I have been reading MacLane's Book on Homology and im reading the part about resolutions of a module where he defines it like this
A resolution $(X,\epsilon )$ of C is an exact sequence $\rightarrow X_n \rightarrow X_{n-1} \rightarrow ... \rightarrow X_1 \rightarrow X_0 \rightarrow C \rightarrow 0$, where $ \epsilon :X_0 \rightarrow C$.
Then he goes on to say ,
That is a complex $(X,\epsilon)$ over C with $H_n(X)=0$, $n >0$ and $\epsilon : H_0(X) \cong C$.
And this is the part i dont get , if the sequence was exact shouldnt the Homology groups be all trivial ? Or does he exact sequence end at $X_0$? Thanks in advance.

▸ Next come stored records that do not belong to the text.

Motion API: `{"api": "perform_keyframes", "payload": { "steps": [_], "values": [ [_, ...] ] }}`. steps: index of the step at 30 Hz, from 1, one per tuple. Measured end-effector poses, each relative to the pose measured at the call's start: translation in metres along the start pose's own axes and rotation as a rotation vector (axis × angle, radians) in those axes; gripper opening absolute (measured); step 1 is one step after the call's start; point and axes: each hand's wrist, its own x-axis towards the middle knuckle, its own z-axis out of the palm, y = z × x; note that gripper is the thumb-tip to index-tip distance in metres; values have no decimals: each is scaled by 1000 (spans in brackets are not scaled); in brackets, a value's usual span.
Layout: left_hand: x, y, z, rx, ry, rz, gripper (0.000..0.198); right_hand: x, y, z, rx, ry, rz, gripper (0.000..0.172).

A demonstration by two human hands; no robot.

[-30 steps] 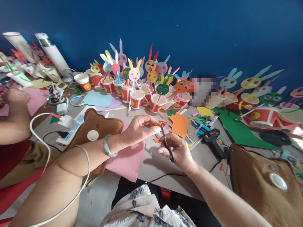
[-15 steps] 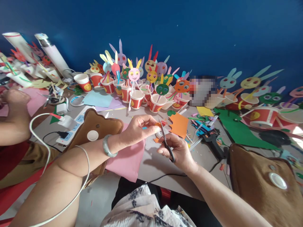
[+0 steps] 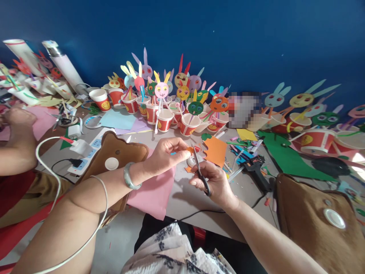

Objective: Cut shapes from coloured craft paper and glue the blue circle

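Between thumb and fingers, my left hand pinches a small piece of orange paper, partly hidden by the fingertips. My right hand is closed round the handles of black-handled scissors. Their blades point up and away from me, right at the small piece's edge. Beyond the right hand lies a larger sheet of orange paper with a notched left edge. An orange scrap is on the table below the blades.
Several paper cups with paper animal heads line the blue wall. A black glue gun lies right, near a brown plush pouch. Left are a power strip, a brown bear-shaped pouch, pink paper and another person's arm.
Very little differs. The small orange piece shows slightly more beside the blades, and its angle in my left fingers has shifted a little.
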Motion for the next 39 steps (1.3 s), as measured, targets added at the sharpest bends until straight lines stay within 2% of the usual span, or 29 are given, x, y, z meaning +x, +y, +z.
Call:
{"api": "perform_keyframes", "payload": {
  "steps": [4, 10, 18, 25, 39],
  "values": [
    [0, 1, 0, 9, 16, 8, 9, 0, 1, 0, 11, 5, -11, 59],
    [-1, 6, -2, 81, 45, 20, 26, 1, 1, 0, 21, 8, -16, 58],
    [-1, -1, 1, 15, -12, -22, 13, 1, 3, 0, 24, 4, -12, 58],
    [-1, -3, 0, 83, -25, -22, 13, 3, 3, 0, 8, -5, -8, 60],
    [0, -1, -1, 8, -57, 27, 9, 1, 1, 0, 1, -1, -9, 61]
  ]
}}
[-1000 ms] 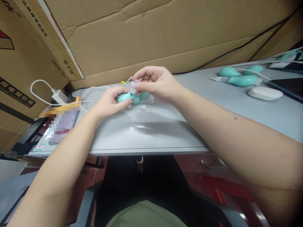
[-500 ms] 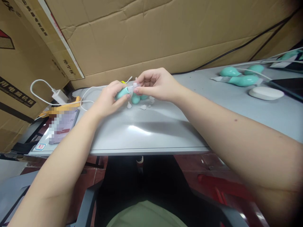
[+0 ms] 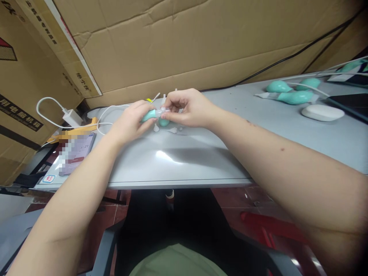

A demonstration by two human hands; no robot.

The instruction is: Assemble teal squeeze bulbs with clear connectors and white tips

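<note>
Just above the grey surface [image 3: 184, 161], the left hand [image 3: 130, 122] clasps a soft teal rubber bulb [image 3: 149, 115], neck turned rightward. The right hand [image 3: 188, 109] pinches a small clear plastic tip [image 3: 163, 110] at that neck, steadied close; a second teal bulb [image 3: 164, 122] lies just beneath both grips.

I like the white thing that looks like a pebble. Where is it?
The white pebble-shaped thing lies far right on the grey table, just in front of the teal bulbs, well away from both hands.

Bare grey table [image 3: 178, 161] before the hands, white cable [image 3: 106, 115] left, cardboard wall [image 3: 184, 50] behind
</note>
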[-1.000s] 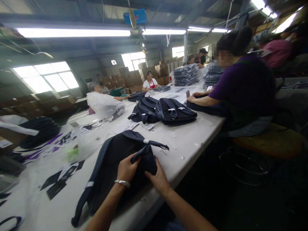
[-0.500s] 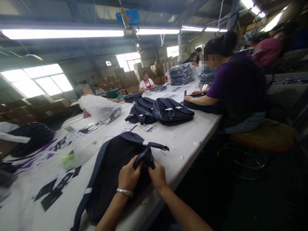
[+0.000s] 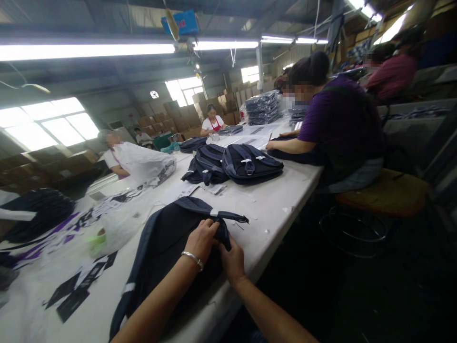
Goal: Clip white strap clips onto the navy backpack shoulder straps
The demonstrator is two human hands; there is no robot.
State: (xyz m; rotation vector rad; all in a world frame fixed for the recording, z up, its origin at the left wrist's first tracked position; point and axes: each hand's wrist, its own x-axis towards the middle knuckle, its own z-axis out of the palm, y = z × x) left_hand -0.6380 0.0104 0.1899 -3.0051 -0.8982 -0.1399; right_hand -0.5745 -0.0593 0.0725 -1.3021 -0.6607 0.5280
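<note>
A dark navy backpack (image 3: 167, 238) lies in front of me at the table's near edge, its strap side up. My left hand (image 3: 202, 240), with a silver bangle at the wrist, is closed on the fabric at the backpack's right edge. Just to its right, my right hand (image 3: 232, 257) pinches the same edge between thumb and fingers. The fingertips of both hands are partly hidden by the cloth. Beyond my hands, a shoulder strap (image 3: 228, 215) with a white wrap stretches over the tabletop.
Two more navy backpacks (image 3: 252, 164) lie farther up the white table (image 3: 264, 205). Black tags (image 3: 73, 295) and a clear plastic bag (image 3: 119, 228) are on the left. A co-worker in purple (image 3: 342, 124) sits at the right beside a stool (image 3: 385, 190). Bagged stacks (image 3: 262, 108) stand behind.
My left hand has moved up and over the backpack's edge, and the fold of cloth that stood up between my hands is pressed down. My right hand keeps its pinch. The view has shifted slightly.
</note>
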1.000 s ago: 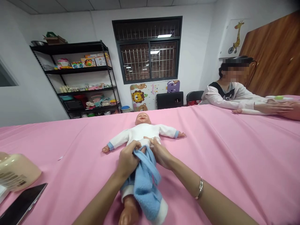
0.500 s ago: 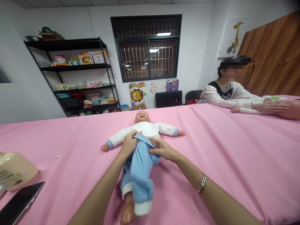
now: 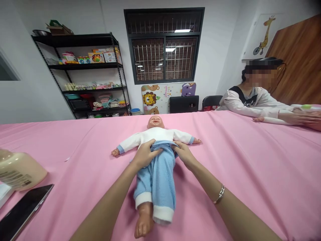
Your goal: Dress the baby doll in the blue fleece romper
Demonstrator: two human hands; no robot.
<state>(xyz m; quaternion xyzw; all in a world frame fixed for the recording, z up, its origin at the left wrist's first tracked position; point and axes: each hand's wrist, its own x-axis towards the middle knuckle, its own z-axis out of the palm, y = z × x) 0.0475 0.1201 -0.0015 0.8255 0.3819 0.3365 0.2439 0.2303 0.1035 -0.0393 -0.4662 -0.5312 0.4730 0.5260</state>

By definition, the complex \begin{equation}\tag{1} \dotsb \rightarrow X_n \rightarrow \dotsb \rightarrow X_1 \rightarrow X_0 \rightarrow C \rightarrow 0 \end{equation} is exact, but the complex \begin{equation}\tag{2} \dotsb \rightarrow X_n \rightarrow \dotsb \rightarrow X_1 \rightarrow X_0 \rightarrow 0 \end{equation} is actually not. Indeed, given that (1) is exact, we find that all the homology groups of (2) but the $H_0$-group are trivial, and for the $H_0$-group we have $$ H_0(X_\bullet) = \dfrac{\ker(X_0 \rightarrow 0)}{\operatorname{im}(X_1 \rightarrow X_0)} = \dfrac{X_0}{\operatorname{im}(X_1 \rightarrow X_0)} = \operatorname{coker}{(X_1 \rightarrow X_0)} \simeq C. $$